The GI Bill is one of the most valuable benefits offered to service personnel. Used wisely, it can fully fund your tuition and fees for a course that will kick-start your future career – all while providing assistance with housing costs. How could you go wrong?
Sadly, many service personnel have gone wrong.
The world of vocational and higher education is a little murkier than it seems. Increased federal funding for programs like the GI Bill has generated an explosion of institutions keen to cash in on fee-paying students. Unfortunately, the academic rigor of the courses and the ongoing viability of the institutions haven’t always mirrored the sales pitch you will hear from their recruiters.
Some veterans using the GI Bill have:
- Discovered that credits completed at a school accredited by one agency were not transferable to other college programs.
- Failed to be selected for post-graduate programs because their undergraduate school was not considered academically rigorous enough.
- Found themselves without a qualification despite thousands of dollars spent on tuition after the financial collapse of their for-profit college.
- Been unable to gain employment in their chosen field because the course they took did not have specialized industry accreditation.
Dr. Erin Colvin, affiliate professor in the Computer Science Department at Regis University, experienced this first-hand. After starting her master’s degree with a nationally accredited college, she experienced great difficulty trying to transfer to a regionally accredited program. She was faced with the difficult choice of completing a master’s degree that might not allow her to undertake her doctorate, or re-commencing her master’s with a regionally accredited institution.
So what is accreditation and why is it important?
There are different types of accreditation. Just because a course or institution is accredited doesn’t mean that it will open career doors for you.
Some accredited institutions offer non-accredited courses, some accrediting agencies do not hold weight in your chosen field, and some employers do not recognize qualifications unless a school that is accredited by a specific accrediting agency gives them. There are also so-called “accreditation mills” – groups that will accredit schools with minimum standards.
To begin your research into your prospective school’s accreditation, there are three major types of accreditation you need to understand:
- Regional Accreditation. This is the most widely recognized and accepted accreditation and is used by approximately 85 percent of colleges. There are six regional accrediting agencies and the institutions they accredit are usually academically oriented, non-profit, or state-owned.
- National Accreditation. Historically, national accreditation has been used by technical and vocational schools. The catch with undertaking a nationally accredited program is that regionally accredited schools will rarely recognize or accept credits from national accredited courses.
- Specialized Accreditation. Program-based accreditation is accreditation of the learning course or department. In industries such as medicine, dentistry and law, students who undertake a course that does not have this form of accreditation may find their qualification is not recognized and they are not allowed to practice in their field.

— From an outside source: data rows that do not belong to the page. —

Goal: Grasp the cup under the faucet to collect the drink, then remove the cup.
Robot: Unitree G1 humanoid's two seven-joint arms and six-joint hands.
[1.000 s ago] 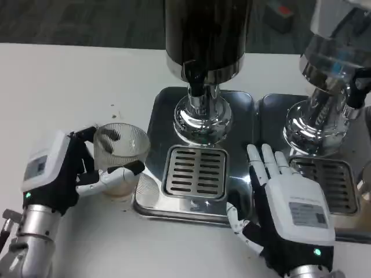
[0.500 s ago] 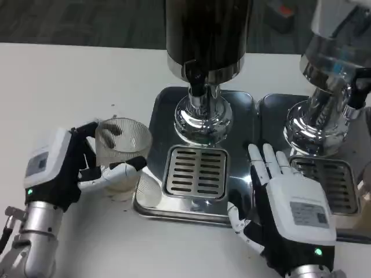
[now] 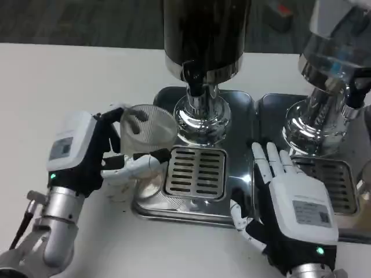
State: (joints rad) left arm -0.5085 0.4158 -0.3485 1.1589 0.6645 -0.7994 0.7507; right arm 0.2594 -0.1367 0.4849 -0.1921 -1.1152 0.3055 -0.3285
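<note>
Left hand (image 3: pixel 87 153) is wrapped around one clear ribbed cup (image 3: pixel 145 139), fingers on the far side and the thumb across the near side, so the cup is clamped. Cup sits over the left rim of the nearer drip tray (image 3: pixel 237 197), its mouth beside the dispenser's chrome base and left of the black faucet (image 3: pixel 196 87), not beneath it. Whether the cup's bottom touches the tray cannot be told.

Right hand (image 3: pixel 293 211) lies flat, palm down, fingers straight and slightly apart, holding nothing. Its fingertips reach the seam between the two trays.

Count:
- cups: 1
- drink dispensers: 2, a dark one (image 3: pixel 206 35) at centre and a second one (image 3: pixel 336 52) at right, partly cut by the frame edge
- steel drip trays: 2, side by side, touching or nearly so; second tray (image 3: pixel 272 110) at right
- slotted grates: 2, one (image 3: pixel 196 172) in the nearer tray, one (image 3: pixel 327 176) in the right tray, partly covered by the right hand

Edges and room: white desk (image 3: pixel 52 81) is bare to the left and behind the left hand, wide open there. Between the cup and the faucet there is only the chrome column base (image 3: pixel 200 119). Slotted grate directly under the faucet carries nothing. Right of it, the right hand takes up the tray's near right corner.
</note>
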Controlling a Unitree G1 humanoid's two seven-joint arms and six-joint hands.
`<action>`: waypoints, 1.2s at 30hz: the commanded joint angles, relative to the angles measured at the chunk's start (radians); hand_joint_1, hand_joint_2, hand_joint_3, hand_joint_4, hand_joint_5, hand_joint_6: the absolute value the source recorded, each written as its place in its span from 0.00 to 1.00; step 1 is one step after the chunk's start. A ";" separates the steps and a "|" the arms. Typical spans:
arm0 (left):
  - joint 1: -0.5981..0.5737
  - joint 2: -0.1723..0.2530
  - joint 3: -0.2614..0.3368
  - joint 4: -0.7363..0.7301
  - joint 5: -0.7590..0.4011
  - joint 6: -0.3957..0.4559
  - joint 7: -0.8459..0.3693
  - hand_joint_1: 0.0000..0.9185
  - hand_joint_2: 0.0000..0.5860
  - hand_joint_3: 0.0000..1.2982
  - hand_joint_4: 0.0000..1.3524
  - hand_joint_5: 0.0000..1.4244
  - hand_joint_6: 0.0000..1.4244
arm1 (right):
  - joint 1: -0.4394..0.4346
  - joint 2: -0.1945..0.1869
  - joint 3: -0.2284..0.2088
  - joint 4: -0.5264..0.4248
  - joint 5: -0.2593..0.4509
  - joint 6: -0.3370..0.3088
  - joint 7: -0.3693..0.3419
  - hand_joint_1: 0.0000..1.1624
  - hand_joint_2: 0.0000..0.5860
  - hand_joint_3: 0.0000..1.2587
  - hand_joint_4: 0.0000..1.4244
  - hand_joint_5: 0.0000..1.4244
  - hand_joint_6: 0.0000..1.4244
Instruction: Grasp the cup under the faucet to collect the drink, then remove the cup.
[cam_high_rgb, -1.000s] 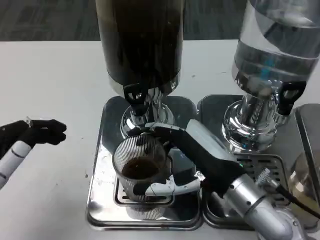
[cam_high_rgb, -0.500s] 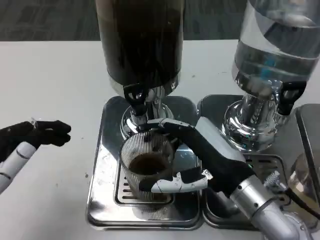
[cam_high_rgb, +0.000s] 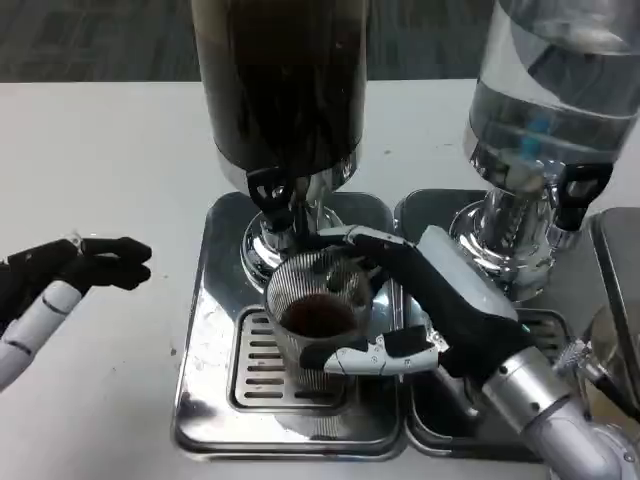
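The cup (cam_high_rgb: 318, 318) is clear with thin lines down its sides, and it has dark drink in the bottom. It sits over the shiny tray (cam_high_rgb: 205, 330), just under the black faucet (cam_high_rgb: 271, 193). The right hand (cam_high_rgb: 430, 305) wraps around it and holds it. The left hand (cam_high_rgb: 85, 268) holds nothing, its fingers curled in over the white table (cam_high_rgb: 100, 170).

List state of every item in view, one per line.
Cup: upright, held by right hand, dark drink in the bottom.
Right hand: wrapped around the cup.
Left hand: off to the side above the table, holds nothing, fingers drawn together.
Dark dispenser: holds dark drink; no stream visible at its tap.
Clear dispenser: holds clear liquid; no stream visible at its tap.
Drip tray: under the cup.
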 joint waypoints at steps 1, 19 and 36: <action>-0.020 0.002 -0.019 0.011 -0.003 -0.014 -0.005 0.00 0.37 0.36 0.34 0.30 0.24 | 0.005 -0.001 -0.020 -0.035 0.018 -0.003 -0.009 0.67 0.38 0.34 0.36 0.40 0.45; -0.043 0.000 -0.060 0.021 -0.003 -0.021 -0.012 0.00 0.37 0.36 0.34 0.30 0.24 | 0.054 -0.015 -0.053 -0.111 0.035 0.019 0.000 0.67 0.38 0.35 0.37 0.42 0.46; -0.035 -0.006 -0.083 0.015 0.001 -0.033 -0.008 0.00 0.35 0.35 0.31 0.29 0.24 | 0.101 -0.037 -0.077 -0.171 0.072 0.041 0.033 0.67 0.38 0.36 0.38 0.42 0.47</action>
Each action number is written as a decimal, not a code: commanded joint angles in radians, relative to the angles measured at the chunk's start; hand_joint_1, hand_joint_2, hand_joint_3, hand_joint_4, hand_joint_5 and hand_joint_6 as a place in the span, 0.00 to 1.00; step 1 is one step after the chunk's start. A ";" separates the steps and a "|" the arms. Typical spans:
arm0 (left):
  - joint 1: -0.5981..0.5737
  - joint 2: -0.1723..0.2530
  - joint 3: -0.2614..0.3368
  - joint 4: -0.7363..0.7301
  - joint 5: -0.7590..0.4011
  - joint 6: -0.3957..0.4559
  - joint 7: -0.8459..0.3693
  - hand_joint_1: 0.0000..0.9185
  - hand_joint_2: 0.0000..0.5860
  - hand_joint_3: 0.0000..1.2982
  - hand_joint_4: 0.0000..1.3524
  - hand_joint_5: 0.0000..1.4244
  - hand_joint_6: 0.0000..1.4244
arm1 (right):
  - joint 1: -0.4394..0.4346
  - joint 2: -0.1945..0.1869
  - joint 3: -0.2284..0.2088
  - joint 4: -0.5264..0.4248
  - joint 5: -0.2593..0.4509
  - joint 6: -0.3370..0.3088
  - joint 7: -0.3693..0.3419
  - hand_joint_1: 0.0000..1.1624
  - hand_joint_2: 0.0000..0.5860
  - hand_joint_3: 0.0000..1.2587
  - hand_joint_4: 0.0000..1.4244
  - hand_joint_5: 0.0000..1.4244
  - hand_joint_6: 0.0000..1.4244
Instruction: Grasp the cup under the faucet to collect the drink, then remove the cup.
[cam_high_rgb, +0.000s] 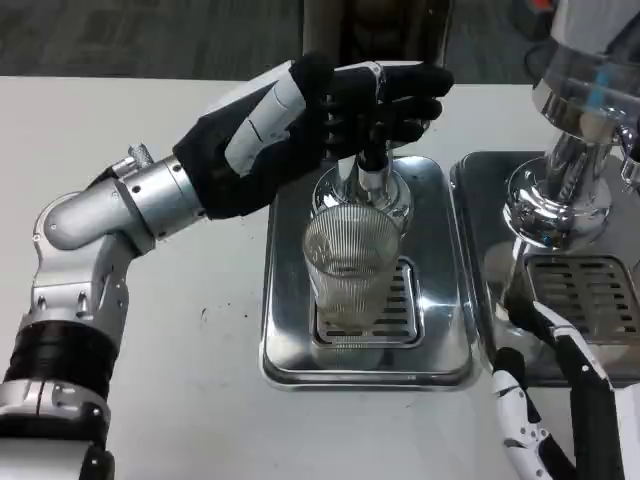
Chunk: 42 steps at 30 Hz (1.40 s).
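Under the faucet (370, 175), ribbed glass cup (350, 270) standing on drip tray (300, 340), left hand (300, 125) gripping the faucet lever, right hand (545, 400) resting released beside tray.

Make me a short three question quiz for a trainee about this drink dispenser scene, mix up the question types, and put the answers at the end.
1. True or false: the ribbed glass cup stands on the drip grate of the left steel tray, below the faucet.
2. Which hand is up at the faucet? A) left hand B) right hand C) both
3. Fill in: the right hand rests low by the front edge of the ______ steel tray.

Key
1. True; the cup is upright on the grate, and neither hand holds it.
2. A; its dark fingers are over the faucet top.
3. Right.
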<state>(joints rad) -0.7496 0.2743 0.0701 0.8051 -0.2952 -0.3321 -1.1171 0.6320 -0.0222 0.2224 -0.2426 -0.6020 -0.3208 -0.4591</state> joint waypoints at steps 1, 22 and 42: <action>0.019 0.001 -0.035 -0.001 0.043 -0.053 -0.010 0.00 0.15 0.19 0.07 0.07 0.09 | 0.002 -0.005 -0.001 -0.011 0.004 -0.007 0.004 0.27 0.73 0.23 0.20 0.15 0.09; 0.085 0.028 -0.101 -0.050 0.089 -0.286 0.000 0.00 0.16 0.21 0.09 0.08 0.08 | -0.008 -0.013 -0.006 -0.011 0.038 -0.010 0.032 0.27 0.73 0.23 0.20 0.15 0.09; 0.118 0.078 -0.171 -0.071 0.156 -0.438 0.102 0.00 0.16 0.20 0.09 0.08 0.09 | -0.037 -0.031 -0.013 -0.019 0.059 -0.006 0.082 0.29 0.63 0.19 0.16 0.14 0.09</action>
<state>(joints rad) -0.6606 0.3483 -0.0691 0.7363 -0.1815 -0.7484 -0.9936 0.5937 -0.0505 0.2119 -0.2492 -0.5524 -0.3208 -0.3852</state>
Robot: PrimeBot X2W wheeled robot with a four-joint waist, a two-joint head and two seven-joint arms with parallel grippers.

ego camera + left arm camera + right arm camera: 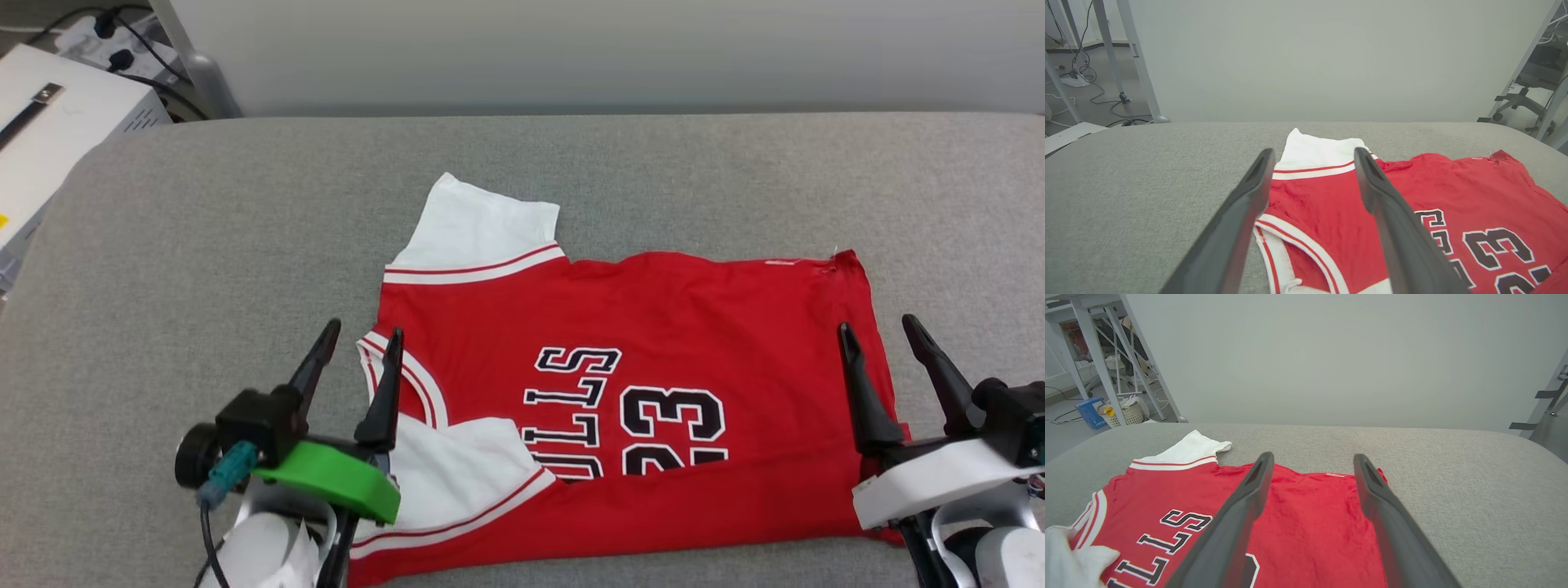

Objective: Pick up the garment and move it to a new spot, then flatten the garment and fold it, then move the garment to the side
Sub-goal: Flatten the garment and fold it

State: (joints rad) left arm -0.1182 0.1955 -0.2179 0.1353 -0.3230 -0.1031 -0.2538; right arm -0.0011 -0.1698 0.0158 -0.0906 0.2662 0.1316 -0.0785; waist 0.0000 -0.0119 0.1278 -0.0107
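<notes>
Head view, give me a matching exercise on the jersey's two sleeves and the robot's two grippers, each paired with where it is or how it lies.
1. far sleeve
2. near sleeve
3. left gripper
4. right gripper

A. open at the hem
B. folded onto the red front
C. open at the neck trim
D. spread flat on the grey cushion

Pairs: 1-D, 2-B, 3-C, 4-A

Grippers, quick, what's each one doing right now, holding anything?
Left gripper: open, holding nothing, by the collar of the red jersey.
Right gripper: open, holding nothing, by its hem.
</notes>
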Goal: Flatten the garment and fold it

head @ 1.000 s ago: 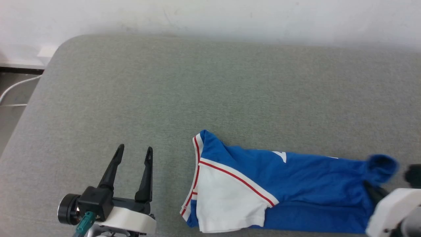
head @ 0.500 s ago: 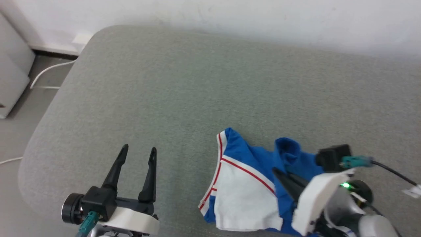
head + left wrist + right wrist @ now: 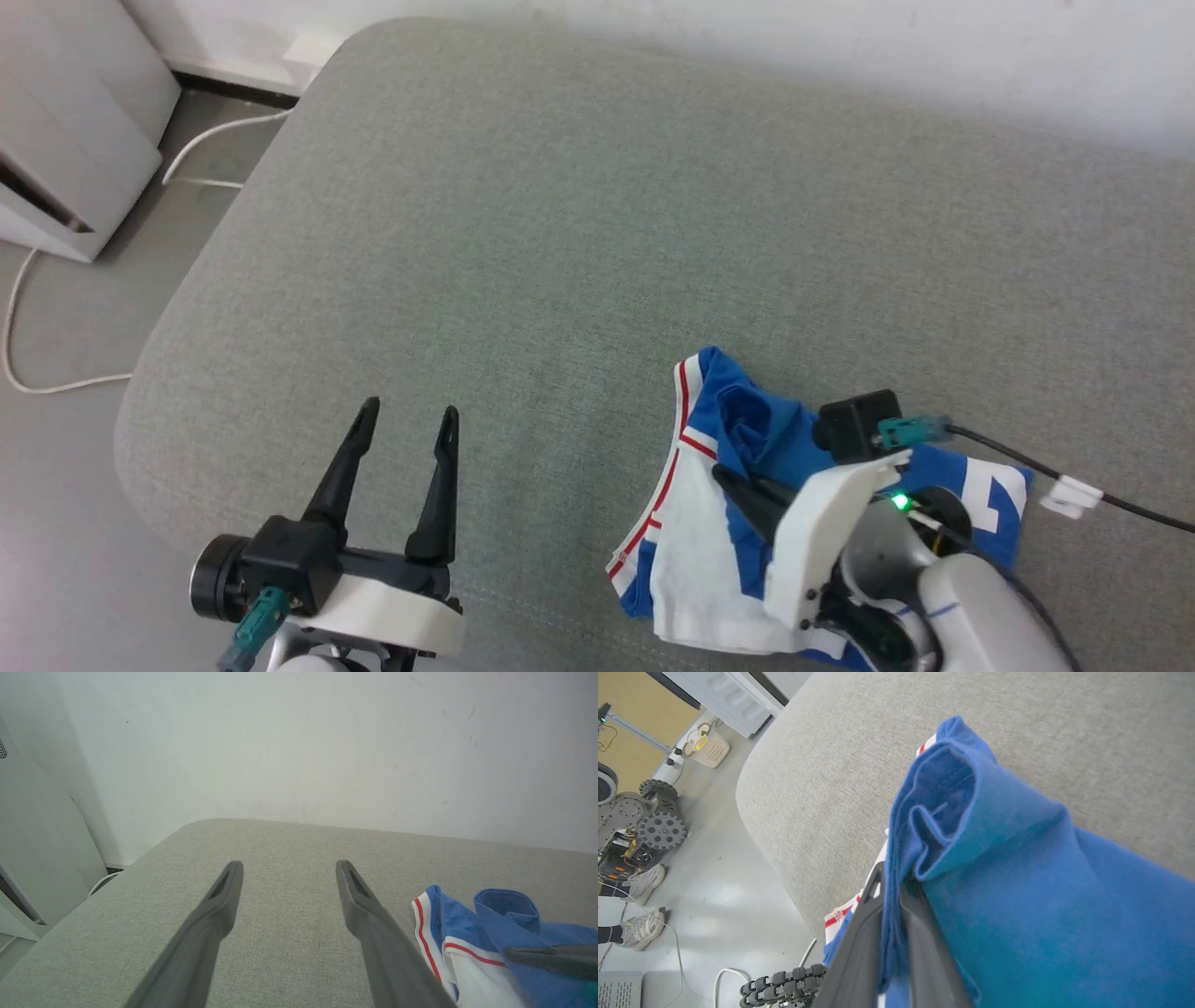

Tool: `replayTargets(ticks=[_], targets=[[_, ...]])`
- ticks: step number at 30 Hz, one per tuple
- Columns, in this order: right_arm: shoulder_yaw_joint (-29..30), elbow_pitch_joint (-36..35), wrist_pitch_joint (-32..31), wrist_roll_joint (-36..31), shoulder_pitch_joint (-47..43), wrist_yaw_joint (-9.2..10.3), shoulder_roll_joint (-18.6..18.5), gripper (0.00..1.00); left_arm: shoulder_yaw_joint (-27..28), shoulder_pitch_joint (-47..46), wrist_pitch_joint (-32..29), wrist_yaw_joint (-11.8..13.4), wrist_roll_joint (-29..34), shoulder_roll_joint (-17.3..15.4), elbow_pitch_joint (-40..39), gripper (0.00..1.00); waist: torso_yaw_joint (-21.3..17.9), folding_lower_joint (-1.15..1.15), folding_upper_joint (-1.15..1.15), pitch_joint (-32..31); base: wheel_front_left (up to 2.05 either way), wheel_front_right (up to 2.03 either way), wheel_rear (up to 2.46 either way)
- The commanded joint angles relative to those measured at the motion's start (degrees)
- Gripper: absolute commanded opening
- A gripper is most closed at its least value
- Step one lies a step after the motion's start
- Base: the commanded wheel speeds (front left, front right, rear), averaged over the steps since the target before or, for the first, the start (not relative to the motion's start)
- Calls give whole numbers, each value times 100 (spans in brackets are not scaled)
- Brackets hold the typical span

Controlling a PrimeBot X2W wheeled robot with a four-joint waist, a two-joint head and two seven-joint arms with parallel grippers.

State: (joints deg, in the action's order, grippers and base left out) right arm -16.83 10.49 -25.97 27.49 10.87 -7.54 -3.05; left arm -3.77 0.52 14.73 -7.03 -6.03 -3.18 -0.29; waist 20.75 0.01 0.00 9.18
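Jersey T-shirt (image 3: 695, 523), bunched near the front edge of the grey cushion (image 3: 560, 233). My right gripper (image 3: 724, 473) pinches a blue hem, carried over the shirt. My left gripper (image 3: 411, 408) hangs spread and empty above the cushion. I judge the crosswise fold half made, with laying down and smoothing left.

I see a grey fabric-covered pad (image 3: 560, 233), a white boxy cabinet (image 3: 65, 140) left of it, and a thin white floor cable (image 3: 84, 384) beside it.
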Motion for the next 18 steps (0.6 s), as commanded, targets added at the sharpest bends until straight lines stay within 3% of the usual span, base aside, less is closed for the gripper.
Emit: replayTargets(ticks=[1, 2, 7, 12, 18], targets=[[-116, 115, 94, 28, 156, 5, 16, 23, -17, -90, 27, -26, -21, 30, 23, 100, 47, -1, 0, 48, 0, 0, 0], [-265, 192, 165, -49, 240, 5, 16, 100, -26, -99, 27, -22, -24, 30, 30, 100, 51, -1, 0, 57, 0, 0, 0], [-683, 446, 517, -82, 479, 5, 16, 100, -38, -125, 27, -11, -24, 30, 61, 100, -25, -1, 0, 14, 0, 0, 0], [-777, 500, 876, -679, 790, 5, -46, 100, -22, -105, 27, -12, 2, 30, 77, 100, -247, -1, 0, -129, 0, 0, 0], [-621, 236, 1701, -1423, 1256, 5, -787, 100, 31, -61, 27, -19, -26, 30, 59, 100, -648, -1, 0, -351, 0, 0, 0]])
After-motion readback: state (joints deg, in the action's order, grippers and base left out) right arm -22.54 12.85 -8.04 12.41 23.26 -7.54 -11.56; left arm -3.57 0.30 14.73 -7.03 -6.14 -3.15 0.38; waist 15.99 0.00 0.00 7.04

Examples of agencies that provide specialized accreditation include:
- The American Medical Association (AMA)
- Accreditation Board of Engineering and Technology (ABET)
- American Dental Association (ADA)
- National Nursing League (NLN)
- American Bar Association (ABA)
- Association to Advance Collegiate Schools of Business (AACSB)
How do I know what type of accreditation my school or course has?
Don’t rely on the recruiter at a school to provide you with information on accreditation. Recruiters have a vested interest in bringing you on as a student, so may convince you that the accreditation their school has is “what you need,” or the equivalent. Do your own research.
The U.S. Department of Education maintains a database of school accreditations and also provides useful information on Diploma Mills and Fake Accrediting Agencies.
You should also explore the following resources:
- Regional Accreditation: Contact details for agencies authorized to provide regional accreditation can be found at the Council for Higher Education Accreditation. You should check the current status of your chosen school and program on the independent regional website.
- National Accreditation: The Council for Higher Education Accreditation maintains a list of National Faith-Based Accrediting Agencies and National Career-Related Accrediting Agencies with links to their independent websites.
Dr. Susan Wurtzburg, a lecturer in sociology at the University of Hawaii at Manoa, has had many veterans pass through her classes. Some had previously used GI Bill funds on courses that did not lead to any usable qualifications.
Her advice, “If a school is aggressively pursuing you, accepting you for a program that sounds too good to be true, offering you a place without looking at your transcripts, or promising you a qualification with a remarkably low number of contact hours, there might be a problem. Do your research. Find out what people with a degree from that institution earn and where they end up working.”
Using your GI Bill is a big investment. Don’t make a hasty decision or sign up for something you don’t feel completely confident about.
As Dr. Colvin noted, “You wouldn’t buy a house based on the sales brochure. Take your time to research a school and its accreditation, contact an academic adviser and discuss their plan for your academic future, talk to graduates of the program, and ask probing questions about graduation rates, follow-on study and employability.”
The bottom line: Verifying the value and legitimacy of your school’s accreditation is critical. You worked hard for your GI Bill benefits and don’t want to waste your time or money on a course that won’t help your future career.